:: YOUR TASK ::
Every line of the data must be set down exactly as shown.

------ DATA SHOWN ------

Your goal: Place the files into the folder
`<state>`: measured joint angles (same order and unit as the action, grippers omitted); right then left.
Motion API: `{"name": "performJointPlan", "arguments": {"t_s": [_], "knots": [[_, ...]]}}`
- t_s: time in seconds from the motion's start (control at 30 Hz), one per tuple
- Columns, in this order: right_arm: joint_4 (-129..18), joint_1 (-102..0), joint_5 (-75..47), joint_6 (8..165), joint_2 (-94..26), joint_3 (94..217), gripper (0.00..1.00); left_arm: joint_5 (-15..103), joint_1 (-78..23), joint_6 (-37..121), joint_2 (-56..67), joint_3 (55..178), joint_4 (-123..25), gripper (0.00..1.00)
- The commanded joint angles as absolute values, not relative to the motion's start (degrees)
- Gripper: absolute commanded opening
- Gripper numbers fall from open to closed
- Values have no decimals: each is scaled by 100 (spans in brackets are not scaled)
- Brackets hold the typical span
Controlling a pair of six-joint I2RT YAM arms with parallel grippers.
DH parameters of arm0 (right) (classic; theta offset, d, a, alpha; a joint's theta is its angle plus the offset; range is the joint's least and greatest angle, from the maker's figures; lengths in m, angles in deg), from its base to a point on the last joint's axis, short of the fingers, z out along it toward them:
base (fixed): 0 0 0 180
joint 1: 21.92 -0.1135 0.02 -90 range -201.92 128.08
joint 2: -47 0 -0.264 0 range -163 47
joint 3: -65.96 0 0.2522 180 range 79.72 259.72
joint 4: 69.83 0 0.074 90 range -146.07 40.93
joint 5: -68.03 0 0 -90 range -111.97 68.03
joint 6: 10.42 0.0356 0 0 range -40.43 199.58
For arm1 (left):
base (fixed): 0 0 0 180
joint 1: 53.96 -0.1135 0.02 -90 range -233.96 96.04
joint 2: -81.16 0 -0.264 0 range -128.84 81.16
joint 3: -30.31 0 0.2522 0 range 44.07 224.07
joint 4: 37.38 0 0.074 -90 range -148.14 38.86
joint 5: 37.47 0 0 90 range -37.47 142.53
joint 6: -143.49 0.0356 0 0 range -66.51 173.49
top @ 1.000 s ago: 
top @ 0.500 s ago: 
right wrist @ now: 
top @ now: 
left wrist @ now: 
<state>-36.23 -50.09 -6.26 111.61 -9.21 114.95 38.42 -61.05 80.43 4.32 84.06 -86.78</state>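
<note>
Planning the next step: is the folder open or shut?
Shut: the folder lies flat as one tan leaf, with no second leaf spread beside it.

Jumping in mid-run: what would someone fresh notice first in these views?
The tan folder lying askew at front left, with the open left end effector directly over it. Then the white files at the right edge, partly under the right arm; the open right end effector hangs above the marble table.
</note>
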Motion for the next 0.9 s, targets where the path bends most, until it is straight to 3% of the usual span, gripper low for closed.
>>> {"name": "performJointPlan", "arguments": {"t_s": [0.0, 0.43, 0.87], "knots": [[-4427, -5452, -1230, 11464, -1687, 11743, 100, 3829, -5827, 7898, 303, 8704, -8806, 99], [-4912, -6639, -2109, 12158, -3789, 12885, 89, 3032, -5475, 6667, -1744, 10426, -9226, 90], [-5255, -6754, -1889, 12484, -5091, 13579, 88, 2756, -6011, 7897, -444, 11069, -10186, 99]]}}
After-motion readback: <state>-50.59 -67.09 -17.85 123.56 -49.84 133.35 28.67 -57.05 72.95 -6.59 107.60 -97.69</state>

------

:: SOLUTION FOR THIS PROBLEM ::
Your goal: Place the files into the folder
`<state>`: measured joint angles (same order and unit as the action, grippers omitted); right then left.
Motion API: `{"name": "performJointPlan", "arguments": {"t_s": [_], "knots": [[_, ...]]}}`
- t_s: time in seconds from the motion's start (control at 30 Hz), one per tuple
- Columns, in this order: right_arm: joint_4 (-129..18), joint_1 (-102..0), joint_5 (-75..47), joint_6 (8..165), joint_2 (-94..26), joint_3 (94..217), gripper (0.00..1.00); left_arm: joint_5 (-15..103), joint_1 (-78..23), joint_6 (-37..121), joint_2 (-56..67), joint_3 (55..178), joint_4 (-123..25), gripper (0.00..1.00)
- The commanded joint angles as absolute values, not relative to the motion's start (degrees)
- Gripper: absolute commanded opening
- Gripper numbers fall from open to closed
- Values have no decimals: each is scaled by 100 (spans in brackets are not scaled)
- Brackets hold the typical span
Controlling a pair of six-joint I2RT YAM arms with parallel grippers.
DH parameters of arm0 (right) (classic; theta offset, d, a, alpha; a joint's theta is its angle plus the offset; range is the joint's least and greatest angle, from the maker's figures; lengths in m, angles in deg), from its base to a point on the last joint's axis, short of the fingers, z out along it toward them:
base (fixed): 0 0 0 180
joint 1: 21.92 -0.1135 0.02 -90 range -201.92 128.08
joint 2: -47 0 -0.264 0 range -163 47
joint 3: -65.96 0 0.2522 180 range 79.72 259.72
joint 4: 69.83 0 0.074 90 range -146.07 40.93
joint 5: -68.03 0 0 -90 range -111.97 68.03
joint 6: 10.42 0.0356 0 0 range -40.43 199.58
For arm1 (left):
base (fixed): 0 0 0 180
joint 1: 53.96 -0.1135 0.02 -90 range -233.96 96.04
joint 2: -81.16 0 -0.264 0 range -128.84 81.16
joint 3: -30.31 0 0.2522 0 range 44.07 224.07
joint 4: 37.38 0 0.074 -90 range -148.14 38.86
joint 5: 37.47 0 0 90 range -37.47 142.53
joint 6: -143.49 0.0356 0 0 range -66.51 173.49
top @ 1.000 s ago: 
top @ 0.500 s ago: 
right wrist @ now: 
top @ now: 
left wrist @ now: 
<state>-36.23 -50.09 -6.26 111.61 -9.21 114.95 38.42 -61.05 80.43 4.32 84.06 -86.78</state>
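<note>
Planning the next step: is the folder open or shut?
Shut: the folder lies flat as one tan leaf, with no second leaf spread beside it.

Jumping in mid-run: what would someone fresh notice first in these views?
The tan folder lying askew at front left, with the open left end effector directly over it. Then the white files at the right edge, partly under the right arm; the open right end effector hangs above the marble table.
</note>
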Motion for the next 0.9 s, targets where the path bends most, until it is straight to 3% of the usual span, gripper low for closed.
>>> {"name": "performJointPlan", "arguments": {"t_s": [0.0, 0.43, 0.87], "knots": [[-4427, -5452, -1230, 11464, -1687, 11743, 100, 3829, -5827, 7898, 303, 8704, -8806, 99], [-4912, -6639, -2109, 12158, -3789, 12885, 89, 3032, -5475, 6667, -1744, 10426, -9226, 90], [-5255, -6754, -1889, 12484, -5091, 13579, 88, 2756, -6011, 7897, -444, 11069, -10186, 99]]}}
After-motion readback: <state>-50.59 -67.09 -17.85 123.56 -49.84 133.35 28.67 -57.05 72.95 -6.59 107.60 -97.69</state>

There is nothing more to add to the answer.